- _EXERCISE OBJECTIVE_: Your job is to set down the listing again exactly as it stands.

==== DATA SECTION

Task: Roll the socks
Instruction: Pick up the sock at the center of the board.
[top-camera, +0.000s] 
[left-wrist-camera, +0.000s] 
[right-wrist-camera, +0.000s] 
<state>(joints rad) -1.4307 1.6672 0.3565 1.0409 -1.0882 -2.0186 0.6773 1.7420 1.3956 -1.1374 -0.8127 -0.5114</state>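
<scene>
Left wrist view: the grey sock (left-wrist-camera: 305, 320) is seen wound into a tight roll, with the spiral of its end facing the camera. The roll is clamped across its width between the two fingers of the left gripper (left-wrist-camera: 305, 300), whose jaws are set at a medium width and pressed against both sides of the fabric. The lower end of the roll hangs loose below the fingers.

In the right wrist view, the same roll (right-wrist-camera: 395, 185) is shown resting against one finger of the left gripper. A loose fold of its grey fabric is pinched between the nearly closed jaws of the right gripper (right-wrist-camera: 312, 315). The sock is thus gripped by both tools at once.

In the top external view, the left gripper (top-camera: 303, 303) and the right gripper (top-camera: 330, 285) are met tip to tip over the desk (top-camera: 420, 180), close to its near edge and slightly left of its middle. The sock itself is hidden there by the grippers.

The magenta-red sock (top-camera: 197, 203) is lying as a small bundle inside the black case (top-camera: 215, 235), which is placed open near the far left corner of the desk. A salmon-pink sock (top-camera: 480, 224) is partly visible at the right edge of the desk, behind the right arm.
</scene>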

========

- _OUTPUT_:
Task: Roll the socks
Instruction: Pick up the sock at the center of the board.
[top-camera, +0.000s] 
[left-wrist-camera, +0.000s] 
[right-wrist-camera, +0.000s] 
<state>(joints rad) -1.4307 1.6672 0.3565 1.0409 -1.0882 -2.0186 0.6773 1.7420 1.3956 -1.1374 -0.8127 -0.5114</state>
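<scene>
Left wrist view: the grey sock (left-wrist-camera: 305, 320) is seen wound into a tight roll, with the spiral of its end facing the camera. The roll is clamped across its width between the two fingers of the left gripper (left-wrist-camera: 305, 300), whose jaws are set at a medium width and pressed against both sides of the fabric. The lower end of the roll hangs loose below the fingers.

In the right wrist view, the same roll (right-wrist-camera: 395, 185) is shown resting against one finger of the left gripper. A loose fold of its grey fabric is pinched between the nearly closed jaws of the right gripper (right-wrist-camera: 312, 315). The sock is thus gripped by both tools at once.

In the top external view, the left gripper (top-camera: 303, 303) and the right gripper (top-camera: 330, 285) are met tip to tip over the desk (top-camera: 420, 180), close to its near edge and slightly left of its middle. The sock itself is hidden there by the grippers.

The magenta-red sock (top-camera: 197, 203) is lying as a small bundle inside the black case (top-camera: 215, 235), which is placed open near the far left corner of the desk. A salmon-pink sock (top-camera: 480, 224) is partly visible at the right edge of the desk, behind the right arm.
</scene>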

The exercise contains nothing more.